Приглашаем посетить сайт

Мопассан Ги де. "История Манон Леско".

«ИСТОРИЯ МАНОН ЛЕСКО»

Ги де Мопассан. Полное собрание сочинений в 12 т.

М., «Правда», 1958 (библиотека «Огонек»).

Том 11, с. 3–394.

http://publ.lib.ru/ARCHIVES/M/MOPASSAN_Gi_de/_Mopassan_G..html#10

I

Несмотря на то, что многовековой опыт доказал неспособность всех без исключения женщин заниматься настоящим искусством или настоящей научной работой, нас теперь стараются убедить, что женщины могут быть врачами и политическими деятелями.

Попытка эта напрасна, ибо у нас до сих пор нет ни одной женщины-художника или женщины-музыканта, несмотря на настойчивые усилия всех дочек консьержей и вообще всех девиц на выданье, которые с упорством, достойным лучшего применения, учатся игре на фортепьяно и даже композиции или же, попусту тратя масляные и акварельные краски, рисуют с гипсовых моделей, а то и с натуры, хотя самое большее, что им удается, — это разрисовывать веера или тарелки, малевать цветы и весьма посредственные портреты.

Женщина создана для двух различных, но в равной степени привлекательных предназначений: для любви и материнства.

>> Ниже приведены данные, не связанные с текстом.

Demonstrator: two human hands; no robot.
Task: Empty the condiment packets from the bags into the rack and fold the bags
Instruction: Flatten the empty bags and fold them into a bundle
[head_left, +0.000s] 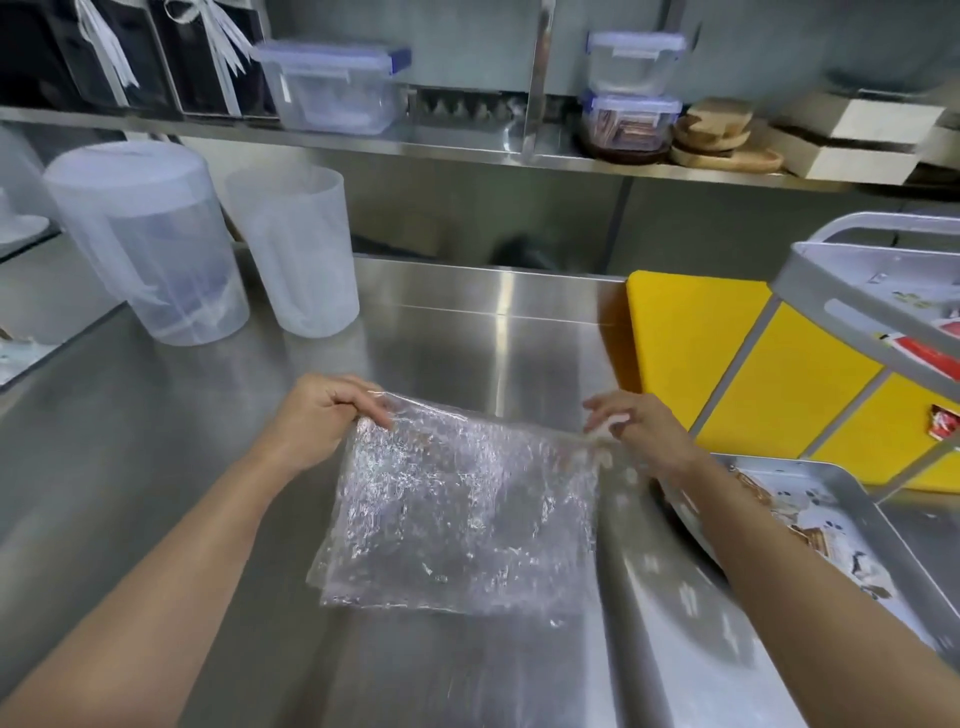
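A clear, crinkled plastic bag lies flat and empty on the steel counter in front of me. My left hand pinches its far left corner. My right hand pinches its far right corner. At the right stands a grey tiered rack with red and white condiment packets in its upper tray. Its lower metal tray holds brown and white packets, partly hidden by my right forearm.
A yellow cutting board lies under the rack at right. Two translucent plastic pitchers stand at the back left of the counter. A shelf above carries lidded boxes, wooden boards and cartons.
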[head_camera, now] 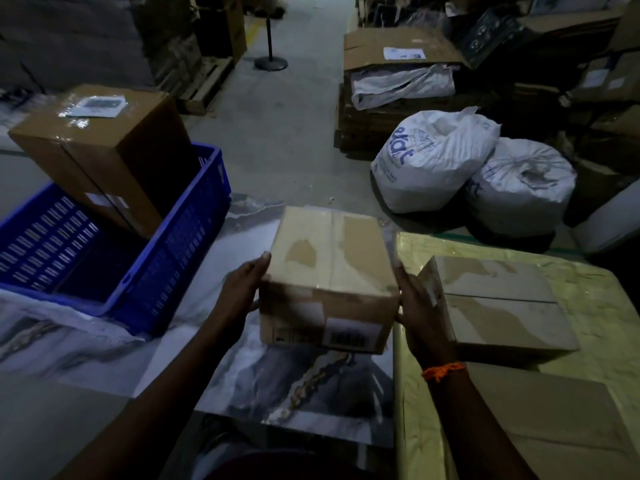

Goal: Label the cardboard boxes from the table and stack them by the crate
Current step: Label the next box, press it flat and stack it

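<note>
Marble-patterned surface point(270, 386) fills the near ground; its right part is covered in yellowish wrap. Blue crate point(194, 237) stands at the left on the surface, its slotted walls facing the viewer. Tall box point(104, 154) stands in the far part of the crate and rises well above its rim, with a paper label point(97, 106) under clear tape on top. Two white sacks point(429, 161) lie on the floor at the far right, touching each other. Second box point(502, 306) lies on the wrapped part of the surface, just right of the right hand. Cardboard box point(329, 271) sits at the centre, between the two hands; whether it rests on the surface cannot be told. Left hand point(242, 289) clasps its left side, thumb up along the edge. Right hand point(419, 306) clasps its right side, between the two boxes. Barcode label point(348, 336) marks its near face. Orange thread point(443, 370) circles the right wrist.
</note>
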A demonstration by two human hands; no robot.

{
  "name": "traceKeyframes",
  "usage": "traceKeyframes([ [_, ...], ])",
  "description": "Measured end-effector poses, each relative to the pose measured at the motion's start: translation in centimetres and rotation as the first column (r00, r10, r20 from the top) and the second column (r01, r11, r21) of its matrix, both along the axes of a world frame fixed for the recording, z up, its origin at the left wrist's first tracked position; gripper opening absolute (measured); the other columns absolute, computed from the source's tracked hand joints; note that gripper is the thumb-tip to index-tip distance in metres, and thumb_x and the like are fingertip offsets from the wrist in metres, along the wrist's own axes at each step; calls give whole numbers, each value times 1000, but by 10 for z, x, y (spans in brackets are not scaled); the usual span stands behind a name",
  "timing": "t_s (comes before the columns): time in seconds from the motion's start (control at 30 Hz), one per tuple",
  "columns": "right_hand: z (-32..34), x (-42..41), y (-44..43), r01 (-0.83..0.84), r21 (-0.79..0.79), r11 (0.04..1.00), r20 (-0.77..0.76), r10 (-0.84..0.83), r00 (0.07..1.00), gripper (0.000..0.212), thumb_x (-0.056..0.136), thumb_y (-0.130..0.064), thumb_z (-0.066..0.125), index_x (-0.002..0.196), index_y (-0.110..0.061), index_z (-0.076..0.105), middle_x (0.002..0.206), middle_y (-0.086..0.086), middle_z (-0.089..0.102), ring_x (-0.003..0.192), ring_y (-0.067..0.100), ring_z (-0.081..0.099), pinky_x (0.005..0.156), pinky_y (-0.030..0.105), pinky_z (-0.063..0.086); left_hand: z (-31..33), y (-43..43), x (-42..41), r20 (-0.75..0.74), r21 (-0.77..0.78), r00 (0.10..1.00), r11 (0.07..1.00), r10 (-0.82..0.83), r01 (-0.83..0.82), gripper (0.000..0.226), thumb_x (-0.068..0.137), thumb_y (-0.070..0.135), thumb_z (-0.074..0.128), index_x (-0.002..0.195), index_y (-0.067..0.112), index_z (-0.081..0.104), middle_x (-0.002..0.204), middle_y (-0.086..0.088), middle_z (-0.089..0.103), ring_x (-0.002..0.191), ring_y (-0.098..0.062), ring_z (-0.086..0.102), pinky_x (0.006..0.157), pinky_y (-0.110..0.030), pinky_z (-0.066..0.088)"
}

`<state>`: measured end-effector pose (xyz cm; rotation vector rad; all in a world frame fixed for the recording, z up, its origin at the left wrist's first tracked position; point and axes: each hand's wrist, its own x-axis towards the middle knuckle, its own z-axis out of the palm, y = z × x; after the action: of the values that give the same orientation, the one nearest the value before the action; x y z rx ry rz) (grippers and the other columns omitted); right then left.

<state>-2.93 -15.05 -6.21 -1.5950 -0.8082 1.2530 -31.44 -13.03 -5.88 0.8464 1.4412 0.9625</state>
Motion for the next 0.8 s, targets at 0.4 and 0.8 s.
traceKeyframes([
  [0.4,-68,-11,-54,-42,-100,994,202,62,978,49,91,-38,77,134,-26,58,126,2,66,109,16,65,91,39,58,-68,-53,-25,-172,-51,981,996,-87,80,64,67,75,74,116,35,73,110,7,74,103,-14,70,87,-49,61],
  [0.8,-74,-1,-79,-8,-97,995,218,29,976,36,93,-32,75,127,-26,63,108,-8,69,105,18,67,92,43,59,-82,-74,-22,-197,-66,980,997,-38,25,19,90,37,74,103,22,73,102,1,75,98,-22,72,85,-45,62],
])
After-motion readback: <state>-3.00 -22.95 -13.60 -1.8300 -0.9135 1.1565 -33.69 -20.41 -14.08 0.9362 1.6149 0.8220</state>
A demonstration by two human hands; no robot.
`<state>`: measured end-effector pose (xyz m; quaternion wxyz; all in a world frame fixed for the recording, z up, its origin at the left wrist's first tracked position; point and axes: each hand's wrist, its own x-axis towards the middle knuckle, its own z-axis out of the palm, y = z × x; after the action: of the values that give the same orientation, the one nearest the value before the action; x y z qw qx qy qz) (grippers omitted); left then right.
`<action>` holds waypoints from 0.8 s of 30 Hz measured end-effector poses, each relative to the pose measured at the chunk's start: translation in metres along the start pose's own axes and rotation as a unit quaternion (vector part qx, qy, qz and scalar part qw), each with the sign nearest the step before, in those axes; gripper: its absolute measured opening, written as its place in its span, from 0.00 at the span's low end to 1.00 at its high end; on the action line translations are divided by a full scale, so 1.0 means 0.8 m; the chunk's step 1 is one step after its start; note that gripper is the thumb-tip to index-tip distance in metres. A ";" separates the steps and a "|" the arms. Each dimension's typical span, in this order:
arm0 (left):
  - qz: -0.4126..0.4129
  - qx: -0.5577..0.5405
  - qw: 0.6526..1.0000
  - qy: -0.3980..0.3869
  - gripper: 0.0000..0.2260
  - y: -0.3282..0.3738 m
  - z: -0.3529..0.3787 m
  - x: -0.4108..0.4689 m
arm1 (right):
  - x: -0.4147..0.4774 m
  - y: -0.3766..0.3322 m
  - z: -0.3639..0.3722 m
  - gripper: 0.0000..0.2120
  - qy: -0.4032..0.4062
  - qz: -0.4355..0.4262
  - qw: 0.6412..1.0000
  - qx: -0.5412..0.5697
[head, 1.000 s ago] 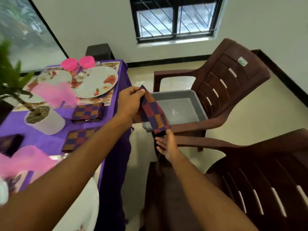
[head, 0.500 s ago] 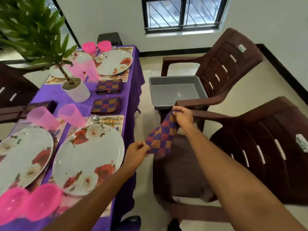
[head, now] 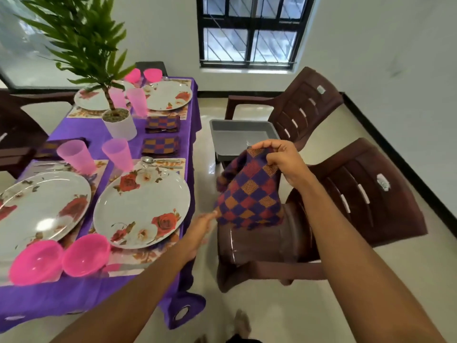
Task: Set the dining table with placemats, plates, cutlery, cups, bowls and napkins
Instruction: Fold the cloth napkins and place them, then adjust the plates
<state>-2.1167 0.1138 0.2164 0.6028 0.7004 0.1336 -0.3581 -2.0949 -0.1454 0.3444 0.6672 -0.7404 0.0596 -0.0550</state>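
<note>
A checked purple, red and orange napkin (head: 249, 194) hangs unfolded over the near brown chair (head: 366, 199), to the right of the table. My right hand (head: 279, 158) grips its top corner. My left hand (head: 201, 227) pinches its lower left corner. On the purple tablecloth (head: 81, 134) lie two folded checked napkins (head: 160, 146), floral plates (head: 142, 206) on placemats, pink cups (head: 117, 154), two pink bowls (head: 85, 254) near the front edge and a spoon (head: 148, 159).
A grey tub (head: 222, 134) sits on the far brown chair (head: 304, 105). A potted plant (head: 118, 123) stands mid-table. Another dark chair (head: 14, 134) is at the left. Light floor runs between table and chairs; my foot (head: 241, 323) shows at the bottom.
The napkin has opened out wider between my hands. My right hand has risen with the top corner and my left hand has dropped with the lower one. The view has tilted down over the table.
</note>
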 end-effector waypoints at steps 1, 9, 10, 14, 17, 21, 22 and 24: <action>0.004 -0.028 1.000 -0.006 0.26 0.002 0.001 -0.005 | -0.007 -0.007 -0.001 0.24 -0.009 -0.006 1.000 0.008; -0.029 -0.318 0.943 -0.092 0.17 -0.001 0.000 -0.027 | -0.031 -0.029 -0.002 0.21 -0.025 -0.040 0.994 0.096; -0.018 -0.317 0.945 -0.082 0.17 -0.002 -0.004 -0.028 | -0.033 -0.025 -0.006 0.19 -0.020 -0.037 0.993 0.109; 0.043 -0.301 0.951 -0.048 0.11 0.007 -0.025 -0.041 | -0.050 -0.001 -0.017 0.12 0.006 -0.008 0.986 0.167; 0.089 -0.229 0.969 0.040 0.06 0.008 -0.043 -0.047 | -0.067 0.022 -0.021 0.11 0.053 0.010 0.983 0.174; 0.146 -0.166 0.970 0.105 0.04 0.003 -0.062 -0.061 | -0.097 0.062 -0.025 0.20 0.105 0.033 0.980 0.169; 0.161 -0.150 0.969 0.111 0.05 0.001 -0.065 -0.065 | -0.106 0.072 -0.026 0.22 0.103 0.041 0.981 0.161; 0.187 -0.112 0.969 0.119 0.05 -0.001 -0.068 -0.073 | -0.120 0.089 -0.027 0.26 0.093 0.057 0.983 0.150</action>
<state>-2.1403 0.1791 0.2559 0.7137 0.6783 0.1100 -0.1356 -2.1945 -0.1584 0.2754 0.7644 -0.6188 0.1544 -0.0944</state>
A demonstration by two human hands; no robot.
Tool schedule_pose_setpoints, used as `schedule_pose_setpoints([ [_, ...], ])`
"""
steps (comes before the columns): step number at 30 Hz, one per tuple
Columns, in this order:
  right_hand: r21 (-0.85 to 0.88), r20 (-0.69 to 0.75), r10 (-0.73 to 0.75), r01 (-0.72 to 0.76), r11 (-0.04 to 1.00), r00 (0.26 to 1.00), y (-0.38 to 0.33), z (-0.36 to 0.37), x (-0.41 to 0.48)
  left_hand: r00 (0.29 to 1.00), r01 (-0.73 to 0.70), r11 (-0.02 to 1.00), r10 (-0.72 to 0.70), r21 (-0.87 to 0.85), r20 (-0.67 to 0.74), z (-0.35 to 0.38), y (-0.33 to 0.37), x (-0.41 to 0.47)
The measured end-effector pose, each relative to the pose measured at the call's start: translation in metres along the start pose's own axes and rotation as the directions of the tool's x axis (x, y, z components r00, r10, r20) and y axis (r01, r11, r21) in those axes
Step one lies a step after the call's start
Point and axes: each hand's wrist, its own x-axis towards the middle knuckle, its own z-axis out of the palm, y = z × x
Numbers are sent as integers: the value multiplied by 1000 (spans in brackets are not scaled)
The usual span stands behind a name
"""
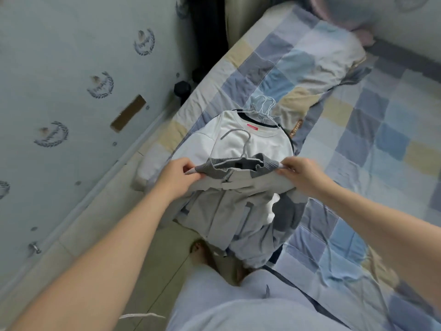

Наши непревзойденные учители, греки, у которых были более мудрые и ясные взгляды на жизнь, чем мы себе представляем, прекрасно понимали эту двойную миссию наших подруг. И, поскольку их светлый ум не любил неясностей, они четко установили границы между этими двумя областями, отведенными женщинам в жизни.

Те женщины, которые должны были рожать детей, старательно выбранные, здоровые и крепкие, проводили всю свою жизнь дома; они были заняты священным долгом, делом, подсказанным самой природой, — производили на свет и воспитывали сыновей, будущих мужей Греции, и дочерей, которым также предстояло стать матерями.

А те женщины, которые должны были дарить радости любви, делать часы досуга приятными, веселыми и привлекательными, жили, пользуясь полной свободой, окруженные почетом, заботами и поклонением. Это были знаменитые гетеры, и долгом их было восхищать взоры, пленять умы, волновать сердца, быть прекрасными и обольстительными.

От них требовалось лишь умение нравиться, применять для этого различные ухищрения и приманки; они должны были изучить сложное и загадочное искусство обольщения и ласк, уметь пользоваться им.

Их красоту так ценили, что когда одной из них угрожала беременность, спешно снарядили корабль в Африку за Гиппократом.

Выдающиеся люди — художники, философы, полководцы — проводили много времени в обществе этих куртизанок, выслушивали их советы, наслаждались их близостью, их утонченным женским обаянием и стремились, как чем-то божественным, опьяниться их любовью, тем чувственным и поэтическим хмелем, которым веяло от их губ и глаз.

Действительно, женщины обладают даром увлекать и покорять мужчин линиями своего тела, улыбкою своих уст, силою своего взгляда. Против их власти нельзя устоять, она непреодолима. Чары этих великих искусительниц, великих победительниц, одурманивают и порабощают нас, мы не в состоянии ни противиться им, ни бороться с ними, ни ускользнуть от них.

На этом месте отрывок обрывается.